To weaken the Accetturo faction in New Jersey, Michael Taccetta told Amuso that Accetturo was plotting with a Colombian drug gang to assassinate the Lucchese family leadership. Amuso agreed to the murder contract and allowed the Taccetta brothers to assume control of the Jersey crew.

==Weakened crew==
Michael was now leader of the Jersey crew, with Martin Taccetta serving as his consigliere. However, the long racketeering trial and the conflict with Amuso had hurt the crew, and their legal problems were not over. Michael Taccetta was soon convicted of tax evasion and sent to prison in Minnesota. At this point, Martin took over the crew.

On December 5, 1989, Martin Taccetta was indicted in California for fraud over the operation of an adult film company. The company had bought video equipment on credit, sold the equipment, and then closed without paying the suppliers.

Also in 1989, Taccetta was indicted in New Jersey on conspiracy to defraud the Joint Underwriters Association of more than $400,000 in phony auto insurance claims. During this time period, Martin Taccetta began cooperating with Gambino crime family captain Thomas "Tommy" Gambino on activities in New Jersey.

==Imprisonment==
In 1991, Accetturo and the Taccetta brothers were indicted on charges of racketeering, narcotics, illegal gambling, extortion, loansharking, conspiracy and the 1984 Craporatta murder.
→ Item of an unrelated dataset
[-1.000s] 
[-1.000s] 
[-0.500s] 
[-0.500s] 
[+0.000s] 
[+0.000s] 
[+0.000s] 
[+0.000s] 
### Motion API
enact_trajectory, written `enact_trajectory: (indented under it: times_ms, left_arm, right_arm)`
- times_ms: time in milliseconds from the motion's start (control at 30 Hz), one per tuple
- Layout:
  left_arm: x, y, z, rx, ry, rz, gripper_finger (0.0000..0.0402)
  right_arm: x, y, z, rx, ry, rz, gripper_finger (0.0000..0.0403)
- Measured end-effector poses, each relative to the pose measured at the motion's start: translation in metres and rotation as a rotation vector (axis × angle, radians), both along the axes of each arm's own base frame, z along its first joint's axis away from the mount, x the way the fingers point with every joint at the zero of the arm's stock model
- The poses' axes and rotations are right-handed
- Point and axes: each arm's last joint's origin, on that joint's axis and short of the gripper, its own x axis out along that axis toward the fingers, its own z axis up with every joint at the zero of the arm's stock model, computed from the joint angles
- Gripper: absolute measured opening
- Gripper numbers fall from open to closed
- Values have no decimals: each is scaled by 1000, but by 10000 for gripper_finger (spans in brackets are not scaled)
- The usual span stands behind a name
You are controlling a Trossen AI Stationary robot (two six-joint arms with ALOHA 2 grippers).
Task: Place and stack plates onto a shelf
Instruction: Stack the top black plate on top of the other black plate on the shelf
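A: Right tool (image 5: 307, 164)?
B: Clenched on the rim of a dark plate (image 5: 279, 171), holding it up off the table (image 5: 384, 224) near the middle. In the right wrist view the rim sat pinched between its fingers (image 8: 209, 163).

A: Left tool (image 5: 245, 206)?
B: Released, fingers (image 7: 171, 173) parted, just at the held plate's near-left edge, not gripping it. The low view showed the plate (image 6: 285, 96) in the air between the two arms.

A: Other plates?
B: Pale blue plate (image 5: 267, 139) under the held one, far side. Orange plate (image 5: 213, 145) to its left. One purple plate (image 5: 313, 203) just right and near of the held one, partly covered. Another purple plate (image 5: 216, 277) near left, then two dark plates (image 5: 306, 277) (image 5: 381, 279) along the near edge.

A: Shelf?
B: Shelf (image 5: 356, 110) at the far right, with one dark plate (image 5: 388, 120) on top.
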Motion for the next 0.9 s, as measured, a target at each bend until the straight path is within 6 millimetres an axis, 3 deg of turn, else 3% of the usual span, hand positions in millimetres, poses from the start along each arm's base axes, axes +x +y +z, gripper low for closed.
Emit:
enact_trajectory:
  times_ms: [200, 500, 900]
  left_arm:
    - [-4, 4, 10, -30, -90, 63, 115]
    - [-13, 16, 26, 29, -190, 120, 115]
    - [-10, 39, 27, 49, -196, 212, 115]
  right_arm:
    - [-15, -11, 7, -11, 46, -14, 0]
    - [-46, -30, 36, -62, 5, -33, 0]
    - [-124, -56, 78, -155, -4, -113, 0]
Reacting to the indictments and the murder contract from Amuso, Accetturo decided to become a government witness and testified against both Martin and Michael Taccetta. In 1993, Martin Taccetta was acquitted of murder, but convicted of racketeering charges and, along with his brother, was sentenced to 30 years to life in prison.
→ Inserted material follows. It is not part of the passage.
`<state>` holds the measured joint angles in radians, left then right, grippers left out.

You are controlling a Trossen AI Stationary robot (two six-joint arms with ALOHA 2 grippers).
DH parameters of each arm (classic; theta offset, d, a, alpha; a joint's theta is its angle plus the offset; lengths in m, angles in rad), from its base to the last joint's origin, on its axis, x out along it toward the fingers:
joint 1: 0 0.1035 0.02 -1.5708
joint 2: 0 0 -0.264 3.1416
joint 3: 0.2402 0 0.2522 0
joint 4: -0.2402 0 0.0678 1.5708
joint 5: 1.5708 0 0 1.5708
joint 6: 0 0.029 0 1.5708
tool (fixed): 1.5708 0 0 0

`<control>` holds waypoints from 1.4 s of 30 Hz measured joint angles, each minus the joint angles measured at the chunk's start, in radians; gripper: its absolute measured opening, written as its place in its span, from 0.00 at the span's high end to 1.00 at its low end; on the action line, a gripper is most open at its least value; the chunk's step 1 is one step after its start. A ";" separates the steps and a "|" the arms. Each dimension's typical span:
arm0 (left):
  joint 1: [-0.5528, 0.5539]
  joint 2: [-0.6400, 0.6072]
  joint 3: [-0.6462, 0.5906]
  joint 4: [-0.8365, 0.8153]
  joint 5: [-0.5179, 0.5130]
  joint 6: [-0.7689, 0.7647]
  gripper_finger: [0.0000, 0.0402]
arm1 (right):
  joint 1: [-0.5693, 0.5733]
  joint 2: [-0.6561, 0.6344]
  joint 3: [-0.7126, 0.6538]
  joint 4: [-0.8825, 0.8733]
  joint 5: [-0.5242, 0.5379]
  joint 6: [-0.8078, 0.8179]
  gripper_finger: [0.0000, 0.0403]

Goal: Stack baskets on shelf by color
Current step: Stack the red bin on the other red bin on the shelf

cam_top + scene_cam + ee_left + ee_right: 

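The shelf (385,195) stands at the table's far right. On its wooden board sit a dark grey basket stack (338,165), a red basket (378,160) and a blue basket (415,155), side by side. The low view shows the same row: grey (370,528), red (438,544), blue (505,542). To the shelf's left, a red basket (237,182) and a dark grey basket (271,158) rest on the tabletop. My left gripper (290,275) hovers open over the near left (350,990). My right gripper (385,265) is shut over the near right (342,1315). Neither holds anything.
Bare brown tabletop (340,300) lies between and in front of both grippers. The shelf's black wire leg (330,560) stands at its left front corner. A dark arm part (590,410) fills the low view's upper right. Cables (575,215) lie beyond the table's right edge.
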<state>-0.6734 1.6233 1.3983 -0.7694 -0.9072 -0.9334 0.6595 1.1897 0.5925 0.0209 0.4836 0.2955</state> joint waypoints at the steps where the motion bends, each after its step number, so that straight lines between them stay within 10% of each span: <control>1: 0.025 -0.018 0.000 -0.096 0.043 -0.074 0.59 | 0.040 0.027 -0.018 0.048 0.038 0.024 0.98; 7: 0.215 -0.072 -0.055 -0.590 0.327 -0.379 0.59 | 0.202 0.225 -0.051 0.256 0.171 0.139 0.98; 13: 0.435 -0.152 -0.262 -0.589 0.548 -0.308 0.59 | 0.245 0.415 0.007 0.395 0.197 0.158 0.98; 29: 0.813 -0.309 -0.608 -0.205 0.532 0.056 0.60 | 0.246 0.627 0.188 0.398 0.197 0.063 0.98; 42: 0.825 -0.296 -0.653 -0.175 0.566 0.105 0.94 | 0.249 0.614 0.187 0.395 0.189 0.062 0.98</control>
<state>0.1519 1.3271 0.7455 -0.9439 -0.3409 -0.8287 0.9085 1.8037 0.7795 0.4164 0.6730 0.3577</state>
In 2001, Martin Taccetta's lawyers uncovered a Federal Bureau of Investigation (FBI) memo that said their confidential informants cleared Taccetta from the Craporatta murder. For some reason, this memo was not produced during Taccetta's trial. The lawyers were planning to use this information to appeal his conviction.

On December 8, 2005, after serving ten years in prison, Martin Taccetta was released on appeal. A state Superior Court judge ruled he had not received adequate legal representation prior to his 1993 trial. Taccetta had rejected a plea bargain deal from the government based on inadequate advice from his attorney.

==New indictment==
On May 8, 2008, Martin Tacchetta was indicted along with 23 other New Jersey gangsters for racketeering. Taccetta's charges included conspiring to use extortion to collect a loan from an unidentified debtor and for conspiring in 2007 with Gambino mobster Andrew Merola to extort $20,000 from contractors to allow non-union labor on a construction project in Morristown, New Jersey.
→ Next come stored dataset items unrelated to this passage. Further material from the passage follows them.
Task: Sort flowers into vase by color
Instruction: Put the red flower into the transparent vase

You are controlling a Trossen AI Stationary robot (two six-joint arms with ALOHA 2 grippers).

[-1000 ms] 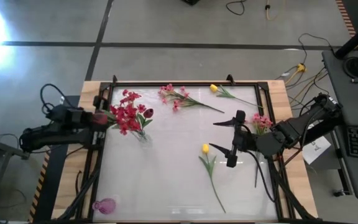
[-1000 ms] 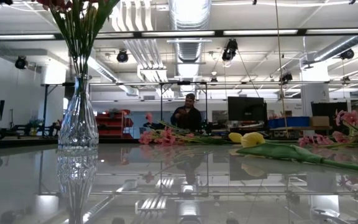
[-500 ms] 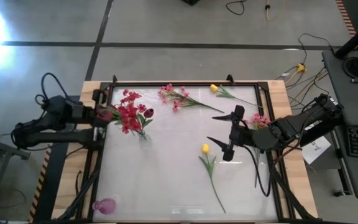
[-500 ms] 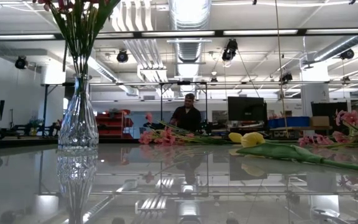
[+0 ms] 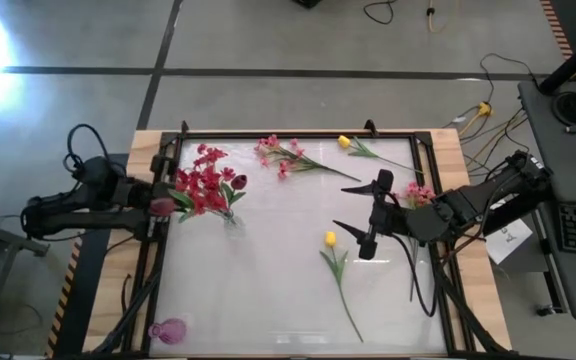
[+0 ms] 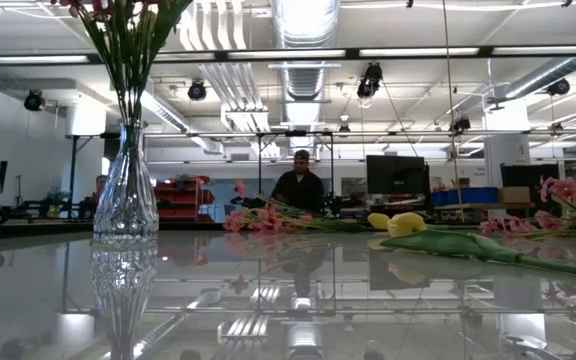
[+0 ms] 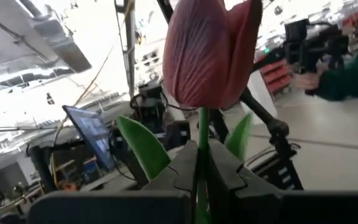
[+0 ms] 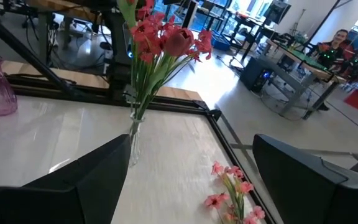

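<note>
The left claw (image 5: 154, 205) sits at the left edge of the tabletop (image 5: 268, 270), just beside the clear vase (image 6: 126, 190) that holds the red blossoms (image 5: 203, 185). It is clenched on the thin green stem of a pink-red tulip bud (image 7: 210, 50); in the left wrist view the stem runs straight down between the two dark fingers (image 7: 179, 177), with the bud standing upright above them and two green leaves to either side. From above, the bud (image 5: 162, 206) shows as a small pinkish spot at the claw's tip, near the red bunch but apart from it, though whether it touches the outer leaves is hard to judge from this height.

The right claw (image 5: 366, 212) hovers over the right half of the tabletop with its fingers spread wide and nothing between them. A yellow tulip (image 5: 330, 239) lies just beside its lower finger, stem trailing toward the front edge. A pink spray (image 5: 420, 195) lies close behind the right claw, partly under the arm.

Farther back lie another pink spray (image 5: 280, 155) and a second yellow tulip (image 5: 345, 142). A small pink vase (image 5: 168, 330) stands at the front left corner. A person (image 6: 300, 187) stands in the room beyond.
</note>
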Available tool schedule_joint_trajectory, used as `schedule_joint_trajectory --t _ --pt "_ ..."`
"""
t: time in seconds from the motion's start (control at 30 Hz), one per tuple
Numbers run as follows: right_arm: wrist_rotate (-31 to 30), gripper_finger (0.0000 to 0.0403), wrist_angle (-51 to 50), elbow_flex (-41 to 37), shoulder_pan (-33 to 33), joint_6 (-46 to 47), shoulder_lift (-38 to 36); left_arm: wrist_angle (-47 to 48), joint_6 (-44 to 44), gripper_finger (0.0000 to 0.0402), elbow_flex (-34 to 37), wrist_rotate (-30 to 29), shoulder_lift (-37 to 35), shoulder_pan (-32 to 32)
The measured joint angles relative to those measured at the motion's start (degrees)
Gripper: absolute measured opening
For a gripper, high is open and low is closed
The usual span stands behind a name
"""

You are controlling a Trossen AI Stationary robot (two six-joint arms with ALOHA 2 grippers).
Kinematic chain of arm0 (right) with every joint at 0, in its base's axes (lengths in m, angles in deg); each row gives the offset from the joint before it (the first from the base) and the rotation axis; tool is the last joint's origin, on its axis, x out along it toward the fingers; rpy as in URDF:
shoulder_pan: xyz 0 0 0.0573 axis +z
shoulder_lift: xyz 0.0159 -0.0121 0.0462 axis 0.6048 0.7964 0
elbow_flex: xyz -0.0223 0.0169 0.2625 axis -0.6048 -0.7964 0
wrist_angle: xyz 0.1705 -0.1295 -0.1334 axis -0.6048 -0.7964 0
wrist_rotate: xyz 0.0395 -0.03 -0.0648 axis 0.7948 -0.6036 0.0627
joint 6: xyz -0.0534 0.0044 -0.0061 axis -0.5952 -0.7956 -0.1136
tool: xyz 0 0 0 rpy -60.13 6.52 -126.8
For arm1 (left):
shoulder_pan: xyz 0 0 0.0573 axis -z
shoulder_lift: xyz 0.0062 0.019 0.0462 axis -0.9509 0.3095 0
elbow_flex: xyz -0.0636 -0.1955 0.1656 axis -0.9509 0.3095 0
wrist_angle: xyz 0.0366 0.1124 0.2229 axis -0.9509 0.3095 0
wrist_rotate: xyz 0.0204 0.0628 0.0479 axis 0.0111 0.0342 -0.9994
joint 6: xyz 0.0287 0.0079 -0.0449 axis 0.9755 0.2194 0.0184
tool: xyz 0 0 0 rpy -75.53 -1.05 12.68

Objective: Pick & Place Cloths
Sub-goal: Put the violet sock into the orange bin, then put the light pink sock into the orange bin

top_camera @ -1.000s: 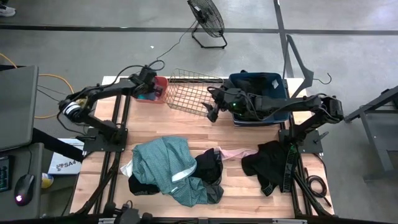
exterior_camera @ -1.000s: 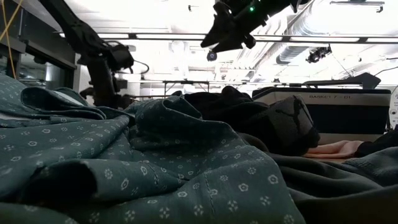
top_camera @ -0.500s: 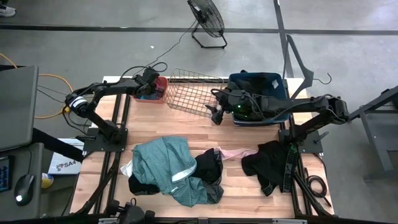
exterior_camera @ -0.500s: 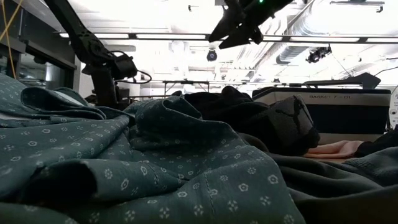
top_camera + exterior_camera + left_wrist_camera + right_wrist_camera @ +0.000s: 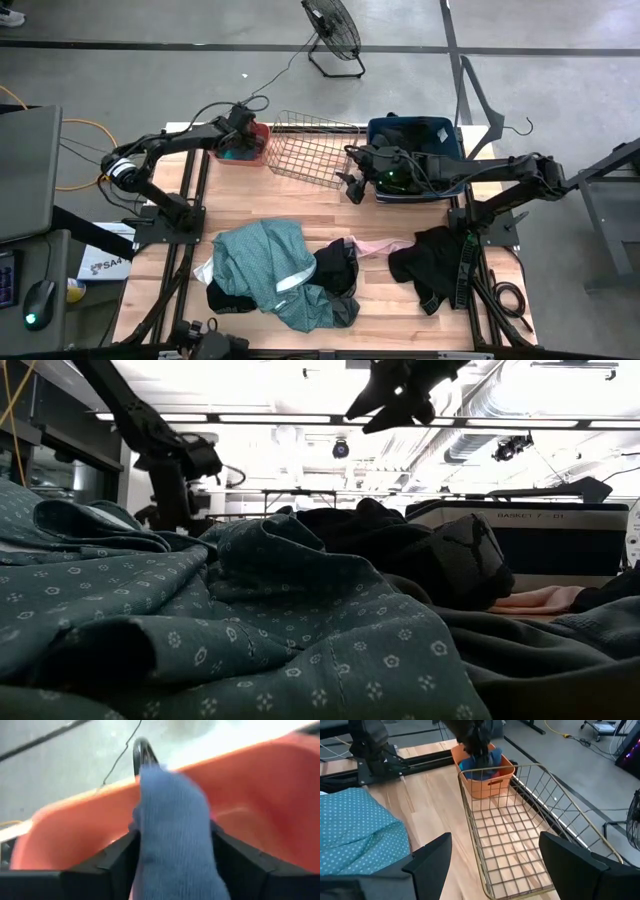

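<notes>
From the high view, the left gripper (image 5: 240, 140) sat over the coral tub (image 5: 256, 155) at the upper left of the table, while the right gripper (image 5: 352, 180) hung above centre beside the wire basket (image 5: 305, 150), just in front of the dark blue bin (image 5: 415, 160). Most of the cloths lay along the lower half of the frame: the large teal garment (image 5: 262, 262) at lower centre-left, a black piece (image 5: 335, 268) against it, a pink piece (image 5: 378, 245) to its right, and another black garment (image 5: 432, 262) at lower right. In the low view the teal garment (image 5: 200, 620) filled the foreground, a black heap (image 5: 400, 555) rose behind it at centre, and the right gripper (image 5: 395, 400) showed at the top edge with its fingers spread. The left wrist view showed a small blue cloth (image 5: 172, 835) pinched between the left arm's two fingers, hanging inside the coral tub (image 5: 260, 795). The right wrist view looked past wide-spread, empty fingers at the wire basket (image 5: 520, 845), the tub (image 5: 482, 777) with blue fabric in it at upper centre, and the teal garment (image 5: 355, 827) at the left edge. The step in hand looked like the placing of the small blue piece in the tub; the next move would call for the left fingers to part and let it drop, and for the right arm to reach down toward the pile at the table's near side.
</notes>
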Motion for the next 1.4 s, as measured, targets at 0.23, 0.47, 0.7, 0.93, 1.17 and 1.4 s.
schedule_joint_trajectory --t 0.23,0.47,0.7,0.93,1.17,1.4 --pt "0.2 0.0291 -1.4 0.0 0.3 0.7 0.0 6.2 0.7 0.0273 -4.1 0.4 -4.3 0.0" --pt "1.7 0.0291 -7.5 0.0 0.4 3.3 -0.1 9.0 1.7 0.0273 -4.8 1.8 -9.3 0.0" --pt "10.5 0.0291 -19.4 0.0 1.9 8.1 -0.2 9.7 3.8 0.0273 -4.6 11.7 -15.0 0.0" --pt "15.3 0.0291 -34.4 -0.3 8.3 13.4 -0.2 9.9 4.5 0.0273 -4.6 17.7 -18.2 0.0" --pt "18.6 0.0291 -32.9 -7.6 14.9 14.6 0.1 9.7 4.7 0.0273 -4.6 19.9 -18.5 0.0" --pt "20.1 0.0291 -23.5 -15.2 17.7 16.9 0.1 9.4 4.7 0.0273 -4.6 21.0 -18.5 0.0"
In August 2009, the New Jersey Supreme Court overturned the Superior Court ruling and reinstated Martin Taccetta's 1993 racketeering sentence. New Jersey State Attorney General Anne Milgram made the following statement,

For decades Marty Taccetta was one of the most prolific members of organized crime, whose power and control over the Lucchese family threatened the residents of New Jersey and illegally impacted commercial activity. We are gratified that the Supreme Court's decision will ensure that he will be returned to state prison to serve the remainder of his sentence of life plus 10 years for racketeering and extortion.

On June 10, 2010, U.S. Attorney Paul J. Fishman moved to dismiss the pending counts against Taccetta "because further prosecution of these charges is not in the interests of the United States at this time," according to a court order.

As of November 2011, Martin Taccetta is serving his life sentence at the New Jersey State Prison in Trenton, New Jersey. He will be eligible for parole after serving 30 years in prison.

On September 30, 2015, Martin Taccetta was sentenced to eight years in prison after pleading guilty to racketeering in Operation Heat.

== In popular culture ==

- The 2006 Sidney Lumet film Find Me Guilty is loosely based on the Taccetta brothers' 1988 racketeering trial that lasted 21 months.